Muvuca de Sementes: Aliança entre Tradição e Ciência no Amazonas
A técnica de muvuca de sementes, aplicada no Amazonas, alia saberes tradicionais e inovação científica para reflorestamento, promovendo a restauração ambiental e o fortalecimento comunitário.

A técnica de reflorestamento denominada muvuca de sementes está sendo implementada pelo Instituto Mamirauá em colaboração com o Comitê Olímpico do Brasil (COB) entre ribeirinhos no Amazonas. De acordo com a equipe técnica, este método tem se mostrado mais eficaz que o plantio convencional por mudas, promovendo uma regeneração natural mais eficiente da floresta.
A muvuca de sementes consiste na mistura de diversas espécies de sementes que são lançadas diretamente no solo, visando a regeneração de áreas degradadas. O projeto ocorre na Comunidade Bom Jesus da Ponta da Castanha, situada na Floresta Nacional de Tefé, a aproximadamente 30 quilômetros do município de Tefé, e é parte do projeto Floresta Olímpica do Brasil, que deve se estender até 2030 com a restauração de 6,3 hectares.
Carolina Araújo, gerente de Cultura e Valores Olímpicos do COB, ressaltou a relevância da iniciativa e da parceria com o Instituto Mamirauá. Em suas palavras, “nestes dois anos, a Floresta Olímpica do Brasil vem amadurecendo como projeto de restauração e fortalecimento comunitário”, demonstrando que o esporte pode ser uma fonte de sustentabilidade e impacto social.
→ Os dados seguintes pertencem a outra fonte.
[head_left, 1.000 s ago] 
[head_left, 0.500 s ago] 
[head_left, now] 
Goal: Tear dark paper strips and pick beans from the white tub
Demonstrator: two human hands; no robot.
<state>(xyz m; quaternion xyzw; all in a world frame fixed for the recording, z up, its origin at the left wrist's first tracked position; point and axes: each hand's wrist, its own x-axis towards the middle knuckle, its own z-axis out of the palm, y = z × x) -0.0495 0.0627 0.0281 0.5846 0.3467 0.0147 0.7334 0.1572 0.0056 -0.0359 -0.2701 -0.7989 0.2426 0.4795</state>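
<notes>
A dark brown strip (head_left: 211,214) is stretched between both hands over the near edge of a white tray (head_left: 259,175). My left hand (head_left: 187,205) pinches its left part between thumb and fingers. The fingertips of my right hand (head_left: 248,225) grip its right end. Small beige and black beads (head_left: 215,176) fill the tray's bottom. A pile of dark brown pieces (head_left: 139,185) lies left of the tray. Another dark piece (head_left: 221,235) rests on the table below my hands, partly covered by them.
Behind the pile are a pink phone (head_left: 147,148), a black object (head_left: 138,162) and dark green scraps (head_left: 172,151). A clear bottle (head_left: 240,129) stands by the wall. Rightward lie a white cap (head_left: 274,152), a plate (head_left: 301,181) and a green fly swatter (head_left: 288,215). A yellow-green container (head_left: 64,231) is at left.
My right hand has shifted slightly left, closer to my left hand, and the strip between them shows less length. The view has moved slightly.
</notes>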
Desde o início do processo em 2025, os moradores da comunidade receberam treinamento para aplicar a técnica e, até janeiro de 2026, cerca de 256 kg de sementes foram plantadas em 4 hectares. As sementes incluem espécies de rápido crescimento, como feijão de porco e abóbora, que ajudam na cobertura do solo e na recuperação inicial das áreas degradadas.
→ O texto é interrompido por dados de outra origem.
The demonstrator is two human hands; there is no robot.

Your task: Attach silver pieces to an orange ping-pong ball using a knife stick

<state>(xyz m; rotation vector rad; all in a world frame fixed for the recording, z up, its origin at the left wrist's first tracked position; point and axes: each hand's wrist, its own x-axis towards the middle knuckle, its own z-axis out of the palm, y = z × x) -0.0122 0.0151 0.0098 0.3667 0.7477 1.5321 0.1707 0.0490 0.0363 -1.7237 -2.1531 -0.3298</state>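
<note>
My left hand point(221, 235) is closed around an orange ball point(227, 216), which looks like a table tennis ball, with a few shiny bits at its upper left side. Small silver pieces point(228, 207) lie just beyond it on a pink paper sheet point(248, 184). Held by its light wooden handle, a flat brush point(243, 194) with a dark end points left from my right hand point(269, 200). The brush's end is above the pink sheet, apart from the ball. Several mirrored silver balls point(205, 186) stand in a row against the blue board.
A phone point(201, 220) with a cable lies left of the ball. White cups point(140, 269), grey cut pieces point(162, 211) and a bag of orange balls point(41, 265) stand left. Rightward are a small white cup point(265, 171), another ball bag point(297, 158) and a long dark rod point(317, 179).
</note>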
O analista de pesquisa Jean Quadros explicou que a muvuca de sementes é adaptada às condições locais da Amazônia, sendo mais eficaz do que o plantio de mudas. Este método não apenas simplifica o transporte e a aplicação, mas também oferece uma alternativa sustentável aos moradores, que agora podem cultivar e conservar a floresta, gerando alimentos e renda para suas famílias.